"Total belanja ritel modern diprediksi mencapai Rp 100 triliun tahun ini, sebanyak Rp 65 triliun merupakan belanja makanan dan sisanya Rp 35 triliun non makanan," ujar Ketua Harian Asosiasi Pengusaha Ritel Indonesia (Aprindo), Tutum Rahanta dalam siaran pers PT Matahari Putra Prima Tbk (MPPA), Kamis (9/9/2010).
Menurut Tutum, peningkatan belanja ritel modern salah satunya ditopang oleh industri hipermarket yang saat ini mewabah.
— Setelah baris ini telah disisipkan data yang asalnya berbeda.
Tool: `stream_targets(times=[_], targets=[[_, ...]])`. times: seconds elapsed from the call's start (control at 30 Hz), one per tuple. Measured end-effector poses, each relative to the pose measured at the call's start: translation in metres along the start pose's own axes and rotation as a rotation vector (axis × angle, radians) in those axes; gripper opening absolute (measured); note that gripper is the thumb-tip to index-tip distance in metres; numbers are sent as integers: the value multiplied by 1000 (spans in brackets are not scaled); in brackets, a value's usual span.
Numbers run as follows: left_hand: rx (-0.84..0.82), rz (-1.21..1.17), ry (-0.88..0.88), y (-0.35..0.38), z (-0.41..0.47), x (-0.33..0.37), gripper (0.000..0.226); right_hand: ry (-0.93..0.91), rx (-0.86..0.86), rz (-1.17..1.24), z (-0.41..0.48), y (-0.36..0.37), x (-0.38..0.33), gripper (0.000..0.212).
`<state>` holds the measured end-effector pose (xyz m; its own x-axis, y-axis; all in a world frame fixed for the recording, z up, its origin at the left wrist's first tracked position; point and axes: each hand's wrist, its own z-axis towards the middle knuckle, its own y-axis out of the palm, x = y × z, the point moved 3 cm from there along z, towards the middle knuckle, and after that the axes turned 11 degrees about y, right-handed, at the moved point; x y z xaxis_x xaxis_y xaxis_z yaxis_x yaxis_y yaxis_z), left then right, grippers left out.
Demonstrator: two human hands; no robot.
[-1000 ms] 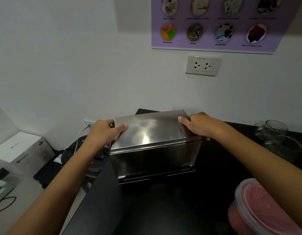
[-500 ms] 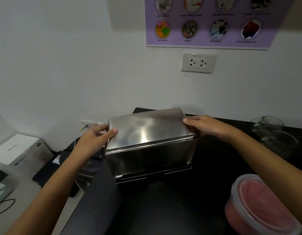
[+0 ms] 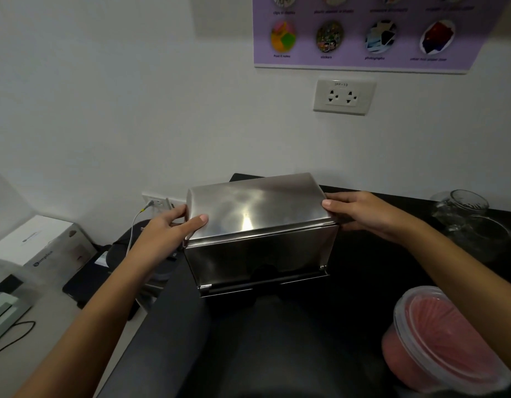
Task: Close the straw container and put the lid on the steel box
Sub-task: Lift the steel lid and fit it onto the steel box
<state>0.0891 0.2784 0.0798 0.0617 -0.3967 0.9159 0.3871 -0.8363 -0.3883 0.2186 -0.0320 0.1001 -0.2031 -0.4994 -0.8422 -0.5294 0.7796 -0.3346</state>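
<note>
A steel box (image 3: 260, 259) stands on the black counter (image 3: 277, 340) near the wall. Its shiny steel lid (image 3: 257, 208) lies flat on top of it. My left hand (image 3: 168, 234) grips the lid's left end, thumb on top. My right hand (image 3: 363, 214) grips the lid's right end, thumb on the top edge. At the lower right stands a round clear container (image 3: 446, 340) full of pink straws, with a clear lid on it.
Glass jars (image 3: 469, 222) stand at the counter's back right. Left of the counter, lower down, are a white carton (image 3: 44, 242), a dark device (image 3: 119, 254) with a plugged-in cable (image 3: 133, 228), and a wall socket (image 3: 156, 202). The wall rises just behind the box.
Both hands have slid outward along the lid to its ends, fingers now wrapping the edges. The lid stays on the box.
</note>
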Motion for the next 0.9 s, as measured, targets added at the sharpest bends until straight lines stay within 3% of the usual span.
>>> stream_targets(times=[0.37,0.77,0.9], targets=[[5,-38,2,3,-5,0,76,-18,14,-81,-1,3,2,39],[45,-43,-15,0,-1,-7,57,21,33,-81,13,-6,0,43],[61,-287,-110,3,19,-6,33,94,82,64,36,-3,-8,53]])
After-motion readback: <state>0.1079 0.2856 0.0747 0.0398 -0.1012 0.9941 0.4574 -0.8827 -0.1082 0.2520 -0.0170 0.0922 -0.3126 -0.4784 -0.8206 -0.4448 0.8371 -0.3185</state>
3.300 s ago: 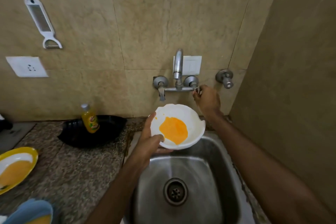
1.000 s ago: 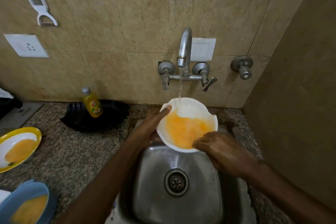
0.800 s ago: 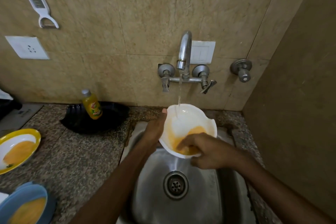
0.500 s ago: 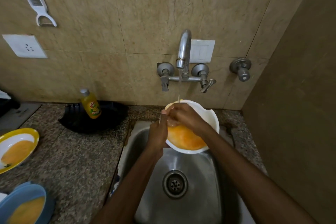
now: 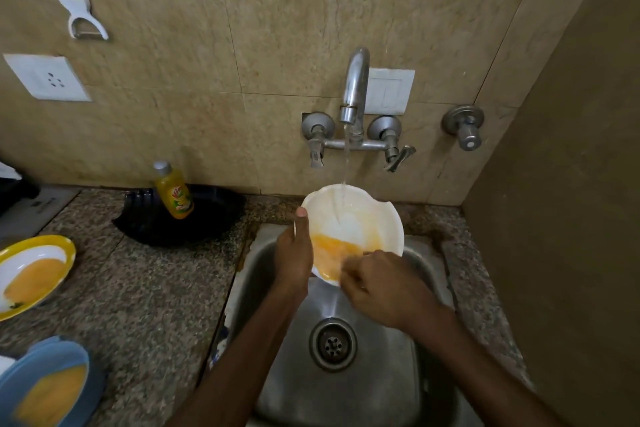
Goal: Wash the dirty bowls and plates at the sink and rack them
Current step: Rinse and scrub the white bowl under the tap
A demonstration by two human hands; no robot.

Ia mengatakan, industri hipermarket menguasai pangsa pasar sekitar Rp 35 triliun.
SCROLL TO CONTINUE WITH CONTENT
Tutum mengatakan, pertumbuhan industri hipermarket sejalan dengan pertumbuhan kota. Pada Januari-Mei 2010, total pendapatan ritel modern mencapai Rp 44,6 triliun, naik 9%.
"Pertumbuhan ini digerakkan oleh pemain hipermarket besar yang mencetak pertumbuhan 18%. Pertumbuhan kuartal 3 dan 4 diprediksi akan terdongkrak dengan adanya Lebaran, sehingga total tahun ini ritel bisa tumbuh 12-15%," jelas Tutum.
PT Matahari Putra Prima Tbk (MPPA) sebagai salah satu pemain hipermarket dengan merek dagang Hypermart berencana mengembangkan usahanya di sektor ini. Untuk itu, perseroan menggandeng Merrill Lynch (Singapore) Pte Ltd sebagai penasihat keuangan untuk melakukan analisis strategis terhadap potensi pasar Hypermart.
Pada tahun 2010, MPPA menargetkan penjualan dari divisi makanan (yang mengoperasikan food dan foodmart) sebesar Rp 7,5 triliun. Untuk tahun 2011 sebesar Rp 9,8 triliun. Proyeksi EBITDA perseroan sebesar Rp 400 miliar di 2010 dan Rp 620 miliar di 2011.